The more we can accelerate that, the better it is for everybody — not just the people here but for wider society.
What are you looking forward to? What’s exciting you right now?
We’ve just launched our London’s 10-year growth plan which very much has frontier innovation at the heart of that.
What I’m excited about is making sure that we become makers of that technology with deep science tech, wrapping around those early-stage innovations, making sure that we get the IP right, get the product go-to-market and make them scale, rather than purely being adopters of technology.
We’ve got the research, we’ve got the talent, we’ve got the universities, we’ve got the growth capital. Yes, there’s more we can do in that space, but we are all getting together to make that happen.
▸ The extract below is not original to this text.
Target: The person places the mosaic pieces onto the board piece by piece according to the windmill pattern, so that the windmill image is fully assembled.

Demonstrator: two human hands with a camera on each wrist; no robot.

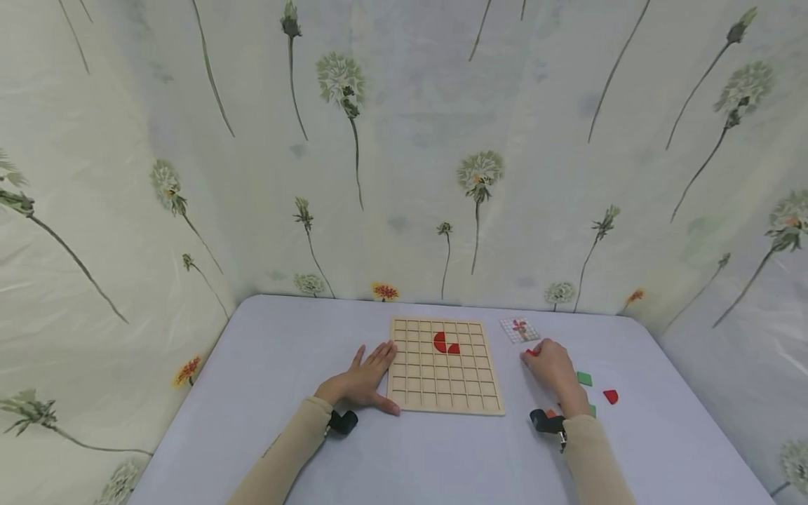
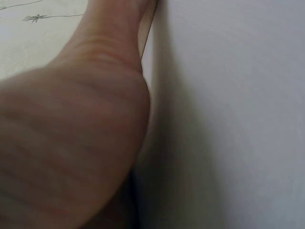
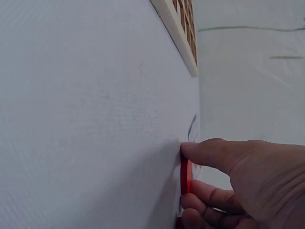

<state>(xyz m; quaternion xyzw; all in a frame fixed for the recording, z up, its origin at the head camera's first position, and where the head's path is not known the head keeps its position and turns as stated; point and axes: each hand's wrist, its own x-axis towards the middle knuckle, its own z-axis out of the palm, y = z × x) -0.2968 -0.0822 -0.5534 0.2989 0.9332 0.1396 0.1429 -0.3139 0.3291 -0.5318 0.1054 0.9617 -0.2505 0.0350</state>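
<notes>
A square wooden grid board [image 1: 442,402] lies on the table, with red curved pieces [image 1: 440,343] in its upper middle cells. My left hand [image 1: 358,384] rests at the board's left side, fingers spread and fingertips on its edge, thumb near the lower left corner. In the left wrist view the heel of that hand [image 2: 71,143] fills much of the picture. Right of the board, my right hand [image 1: 552,368] pinches a red piece [image 3: 185,175] between thumb and fingers, close to the tabletop. A small patterned card [image 1: 520,329] lies just beyond that hand.
Around the right forearm lie a green square [image 1: 584,379], a red rounded piece [image 1: 610,396] and other pieces partly hidden by the wrist. The white table [image 1: 416,463] meets a flower-printed curtain [image 1: 404,140] at the back and sides.
</notes>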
Because we’ve got a proper 10-year plan now and got 12 month objectives against that, I feel we’re in a really good position to deliver.
London Tech Week just underlines that even more for me because we’ve got the private and public sector all saying the same thing — let’s do it together.
Bringing a London bus to London Tech Week, how important has it been to attract people to you? How has facilitated conversations about your impact?
It demonstrates that we are on a journey — come on board, come with us, collaborate with us.
Also, the bus is 100% electric, which shows our commitment to net zero. It’s also made by BYD.
I first met BYD during London 2012 when I was leading our hosting programme for the 2012 Games. They were interested in investing in London, they’ve invested, they’ve scaled, they’re now doing electric buses all across the UK as well as electric cars.
It demonstrates that again, that an international investor has committed to the UK. Lending us a bus means we can actually host all our delegates here. It’s been super exciting.